# Tutorial: How to benchmark and profile your code?

Interested in benchmarking and profiling your code?
My new blog post walks you through it from highlevel benchmarking to getting deeper with profiling tools.
It’s quite high level so I avoided explaining the different lower level macros there but will do this in another post if interested:

Let me know your thoughts and enjoy reading

18 Likes

Very nice! A few remarks:

• You might want to rename this topic: it sounds like you’re asking for help profiling your code… maybe “A new tutorial on benchmarking and profiling” or similar?

• Regarding the first flamegraph screenshots and this part:

My screenshot does not show the full width but when you run it you can see that the `filter!` function takes more than 98% of the time. Which means it is the function we want to optimize.
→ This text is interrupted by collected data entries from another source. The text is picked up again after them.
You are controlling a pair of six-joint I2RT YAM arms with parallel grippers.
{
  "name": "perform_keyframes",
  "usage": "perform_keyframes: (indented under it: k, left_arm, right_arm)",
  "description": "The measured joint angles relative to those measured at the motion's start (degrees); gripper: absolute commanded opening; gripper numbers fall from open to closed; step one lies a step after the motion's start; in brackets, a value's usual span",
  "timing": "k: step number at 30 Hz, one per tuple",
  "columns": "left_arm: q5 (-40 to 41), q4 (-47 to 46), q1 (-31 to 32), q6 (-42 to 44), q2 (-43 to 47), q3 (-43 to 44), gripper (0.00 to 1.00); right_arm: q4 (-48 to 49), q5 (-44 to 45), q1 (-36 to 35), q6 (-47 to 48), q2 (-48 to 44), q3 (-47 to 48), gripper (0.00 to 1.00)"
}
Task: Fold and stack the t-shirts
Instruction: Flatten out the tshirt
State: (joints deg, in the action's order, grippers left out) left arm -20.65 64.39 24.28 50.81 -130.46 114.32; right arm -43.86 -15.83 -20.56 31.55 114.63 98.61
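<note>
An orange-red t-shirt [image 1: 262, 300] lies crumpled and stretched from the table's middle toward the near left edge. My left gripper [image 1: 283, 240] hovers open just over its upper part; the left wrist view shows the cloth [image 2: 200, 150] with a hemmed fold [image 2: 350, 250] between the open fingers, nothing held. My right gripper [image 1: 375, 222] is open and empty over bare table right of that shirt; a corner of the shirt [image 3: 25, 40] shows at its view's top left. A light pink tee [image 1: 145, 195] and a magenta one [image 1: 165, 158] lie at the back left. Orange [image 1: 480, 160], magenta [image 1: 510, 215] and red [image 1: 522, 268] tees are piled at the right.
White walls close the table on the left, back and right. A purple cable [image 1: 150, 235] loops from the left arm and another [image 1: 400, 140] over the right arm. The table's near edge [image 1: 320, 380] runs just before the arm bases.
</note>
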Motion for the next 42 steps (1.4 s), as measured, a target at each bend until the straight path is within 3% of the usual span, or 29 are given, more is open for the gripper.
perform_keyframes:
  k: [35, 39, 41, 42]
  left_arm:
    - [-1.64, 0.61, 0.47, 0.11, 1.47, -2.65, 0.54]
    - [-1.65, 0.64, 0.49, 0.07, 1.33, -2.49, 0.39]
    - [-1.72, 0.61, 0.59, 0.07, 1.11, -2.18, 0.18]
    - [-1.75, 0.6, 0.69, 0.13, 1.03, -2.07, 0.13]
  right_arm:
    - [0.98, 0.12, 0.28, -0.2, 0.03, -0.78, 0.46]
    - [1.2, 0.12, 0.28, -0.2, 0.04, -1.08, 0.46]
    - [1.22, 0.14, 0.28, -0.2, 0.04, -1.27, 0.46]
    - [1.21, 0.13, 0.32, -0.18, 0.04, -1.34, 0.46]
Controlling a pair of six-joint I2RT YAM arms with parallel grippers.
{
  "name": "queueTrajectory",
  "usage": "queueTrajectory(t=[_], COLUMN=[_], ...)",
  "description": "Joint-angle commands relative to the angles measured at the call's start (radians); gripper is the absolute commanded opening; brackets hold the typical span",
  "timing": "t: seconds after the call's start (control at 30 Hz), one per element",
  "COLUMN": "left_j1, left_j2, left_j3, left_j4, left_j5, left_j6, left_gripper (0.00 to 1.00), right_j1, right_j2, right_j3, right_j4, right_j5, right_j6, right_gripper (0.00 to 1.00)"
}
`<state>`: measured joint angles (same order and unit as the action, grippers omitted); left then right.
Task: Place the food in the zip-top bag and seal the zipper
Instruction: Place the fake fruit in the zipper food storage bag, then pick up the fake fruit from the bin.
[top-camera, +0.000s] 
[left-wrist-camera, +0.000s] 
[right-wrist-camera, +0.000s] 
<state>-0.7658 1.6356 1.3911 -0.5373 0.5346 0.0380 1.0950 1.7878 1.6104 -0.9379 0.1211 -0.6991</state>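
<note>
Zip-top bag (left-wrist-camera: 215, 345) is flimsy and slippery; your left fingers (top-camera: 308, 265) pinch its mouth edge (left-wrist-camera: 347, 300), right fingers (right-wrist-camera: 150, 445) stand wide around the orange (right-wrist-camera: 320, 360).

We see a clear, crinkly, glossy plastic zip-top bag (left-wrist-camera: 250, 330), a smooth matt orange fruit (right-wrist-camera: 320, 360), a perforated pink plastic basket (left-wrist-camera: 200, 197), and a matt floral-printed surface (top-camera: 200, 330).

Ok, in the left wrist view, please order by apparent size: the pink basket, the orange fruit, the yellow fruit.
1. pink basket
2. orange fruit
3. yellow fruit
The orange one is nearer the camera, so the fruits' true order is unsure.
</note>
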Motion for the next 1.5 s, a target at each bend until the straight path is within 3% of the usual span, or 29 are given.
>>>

It’s a bit confusing to have a screenshot that doesn’t illustrate the point (on the screenshot it looks like `filter!` spends almost all its time in `!=` and `<=`). Maybe use a screenshot showing the full width of `filter!` and if the text is unreadable then, you could add the current screenshot as “magnifier”?

• The last runtime plot which “looks quite funny” as you say, can make the reader skeptical that the third solution is really doing what it should do… Maybe a good opportunity to show that a logarithmic scale can be useful?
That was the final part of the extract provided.